The Adalian economy very frequently requires moving products around between inventories and production chain buildings, as well as Crews between different stations. Ships may be used for that purpose, and with propulsive launches and landings are the fastest way to do this, but rarely the most cost effective.
Rather, so-called “surface transport” is the most common method used. Adalia depends on a small army of small autonomous spacecraft called “hoppers” to carry out this transport. They are able to latch onto cargo modules and escape modules and transport them point-to-point above an asteroid’s surface, following simple ballistic trajectories.
You don’t need to worry about hoppers directly; just worry about what you want to move, and where you want to move it. The hoppers will take care of the rest.
Surface transport nominally requires an amount of time that linearly increases with the distance across an asteroid’s surface between the origin and destination lots. That time is nominally 0.5 real-life minutes per km traveled. This required time is sometimes referred to as the “HSTS time”, short for Hopper Surface-To-Surface time. The HSTS time may become very significant on larger asteroids like Adalia Prime.
The HSTS time may increase or decrease according to bonuses or penalties. Most relevantly, the Logistician trait decreases the HSTS time by 5% per Crewmate with it on the Crew that places a surface transport.
For surface transport of products, no Crew time is required; they can ‘phone it in’ and the hoppers take care of the rest.

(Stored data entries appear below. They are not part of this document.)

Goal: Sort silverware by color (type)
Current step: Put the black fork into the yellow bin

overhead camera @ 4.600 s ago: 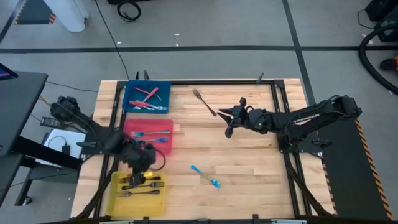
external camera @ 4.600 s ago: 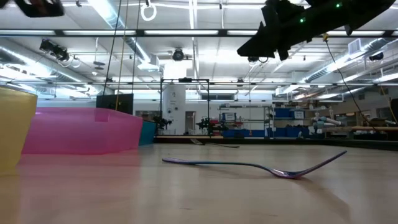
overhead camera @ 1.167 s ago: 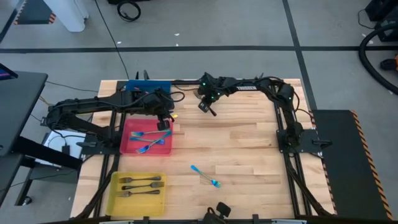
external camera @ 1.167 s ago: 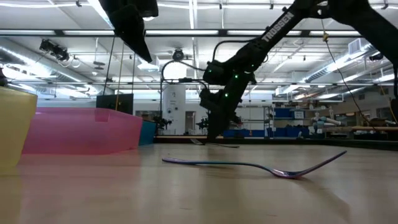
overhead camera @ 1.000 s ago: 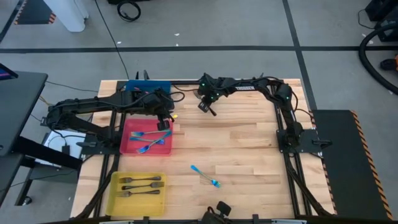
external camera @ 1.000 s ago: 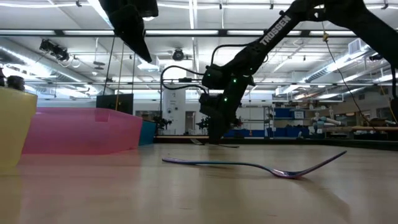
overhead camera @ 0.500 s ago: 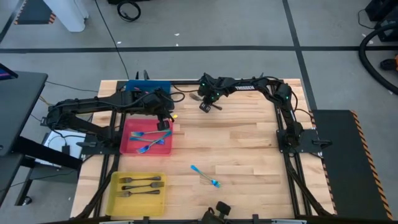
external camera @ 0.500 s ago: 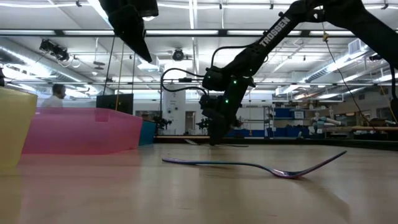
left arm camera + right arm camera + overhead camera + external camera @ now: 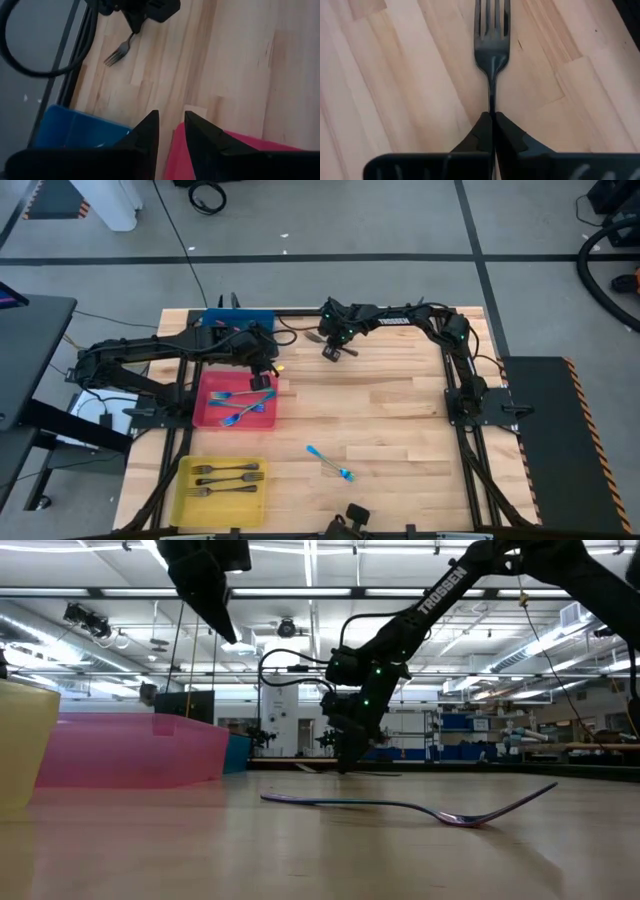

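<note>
My right gripper (image 9: 333,350) is at the table's far edge, shut on an all-dark fork (image 9: 492,30) whose tines (image 9: 316,337) point toward the table's left. My left gripper (image 9: 268,368) hovers over the far right corner of the pink bin (image 9: 205,405), narrowly open and holding nothing. Blue-handled forks (image 9: 243,405) lie in the pink bin. Dark forks (image 9: 228,478) lie in the yellow bin (image 9: 185,490). One blue-handled fork (image 9: 330,463) lies flat on the bare wood near the middle. The left arm covers most of the blue bin (image 9: 215,330), and no red-handled fork shows. My right gripper pinches the dark fork's slim handle (image 9: 491,107) just behind the neck, between its two fingers. The fingers slant down from above and lie along the fork. The tines (image 9: 114,59) stick out ahead, at or just over the wood; I cannot tell if they are lifted.
The three bins stand in a row along the table's left side. A black frame rail (image 9: 450,370) runs along the right and far edges. Bare wood (image 9: 380,420) spreads between the bins and that rail. A small dark object (image 9: 355,515) sits at the near edge.
My right gripper has come down a little onto the far edge of the table and turned over the dark fork, whose tines now show to the gripper's left. The left arm has kept still.
</note>
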Controlling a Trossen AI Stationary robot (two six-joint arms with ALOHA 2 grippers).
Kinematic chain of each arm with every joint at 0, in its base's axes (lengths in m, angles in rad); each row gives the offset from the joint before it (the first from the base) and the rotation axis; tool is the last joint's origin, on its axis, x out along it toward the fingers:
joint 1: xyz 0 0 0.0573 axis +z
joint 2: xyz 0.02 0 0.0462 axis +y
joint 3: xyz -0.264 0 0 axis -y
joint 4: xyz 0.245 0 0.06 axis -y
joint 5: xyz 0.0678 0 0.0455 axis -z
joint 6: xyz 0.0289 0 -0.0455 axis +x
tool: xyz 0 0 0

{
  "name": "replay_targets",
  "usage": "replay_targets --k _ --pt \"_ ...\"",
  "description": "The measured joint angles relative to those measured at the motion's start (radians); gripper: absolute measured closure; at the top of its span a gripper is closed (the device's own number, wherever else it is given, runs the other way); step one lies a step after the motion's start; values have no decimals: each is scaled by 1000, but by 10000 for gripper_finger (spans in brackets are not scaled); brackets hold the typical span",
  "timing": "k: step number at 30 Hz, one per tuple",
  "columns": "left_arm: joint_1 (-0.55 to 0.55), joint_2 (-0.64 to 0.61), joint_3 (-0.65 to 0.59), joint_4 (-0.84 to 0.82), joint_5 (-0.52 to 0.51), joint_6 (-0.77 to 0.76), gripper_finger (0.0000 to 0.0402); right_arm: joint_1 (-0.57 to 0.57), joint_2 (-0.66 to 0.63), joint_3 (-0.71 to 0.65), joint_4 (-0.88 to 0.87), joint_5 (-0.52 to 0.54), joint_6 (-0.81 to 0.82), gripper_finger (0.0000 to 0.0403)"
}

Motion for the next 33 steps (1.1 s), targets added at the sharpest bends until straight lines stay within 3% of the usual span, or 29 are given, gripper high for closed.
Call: replay_targets --k 14,26,33 --pt "0 0 -122 81 0 -69 308 2 -168 -5 -160 10 -80 396" --pt "0 0 -252 223 0 -125 308 30 -407 -4 -310 179 -28 396" --pt "-8 0 -320 330 2 -176 308 104 -565 -3 -436 338 81 396"
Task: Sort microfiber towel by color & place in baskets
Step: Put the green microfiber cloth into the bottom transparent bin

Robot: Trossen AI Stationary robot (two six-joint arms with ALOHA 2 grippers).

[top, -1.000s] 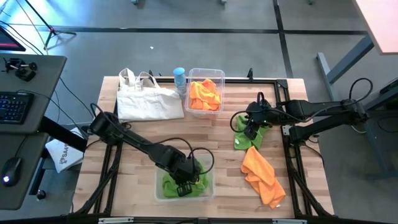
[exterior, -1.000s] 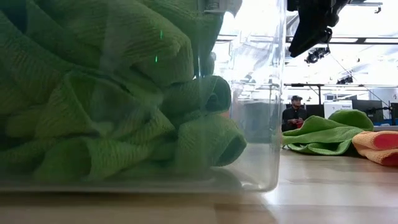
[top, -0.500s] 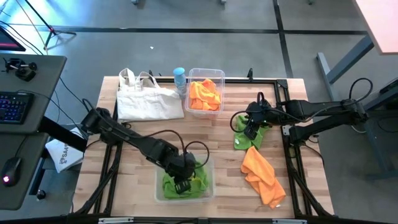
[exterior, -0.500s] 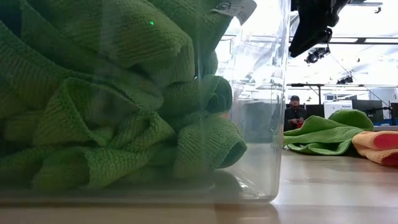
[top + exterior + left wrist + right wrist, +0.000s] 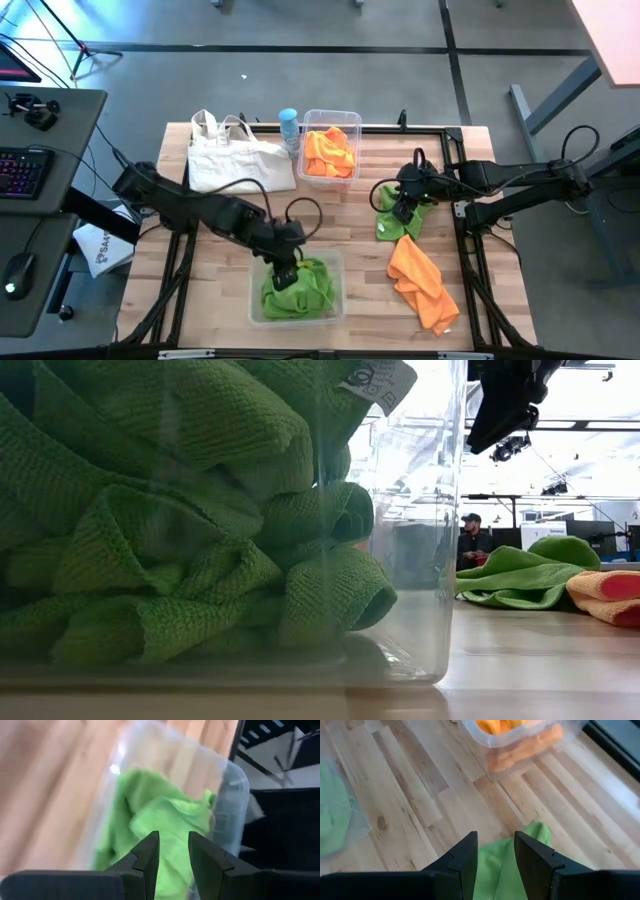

When a Crew is restationing between bases, they are busy for the duration of the HSTS time.
Lots that are less than a certain distance apart may have items or Crews instantly surface transported between them. That distance is called the Free Transport Radius or FTR. The FTR may increase or decrease according to bonuses or penalties. Most relevantly, the number of Merchants on the Crew that places a surface transport will decrease the HSTS time by the class bonus.
With one Merchant on a Crew, the FTR will be 5km. With zero, it will be 2.5km. With a maximum of 5, it will be 7.3km.
When siting buildings, they should be placed as close together as possible to reduce surface transport times between them; products will be transported many, many times between those buildings over their lifetimes, and even small transport times will add up tremendously. In particular, if buildings can be placed within the FTR of each other, that will represent a great savings of time.
Roughly the 150,000 smallest asteroids in the belt (those with ~32 or fewer lots) have no lots farther apart than the base FTR, and will enjoy free transport across their entire surface.
The time it takes to tug-launch or tug-land a ship to or from orbit, or for a Crew to eject to orbit or re-station back to the surface from orbit, is equal to the HSTS time to travel between two antipodal lots on the asteroid in question.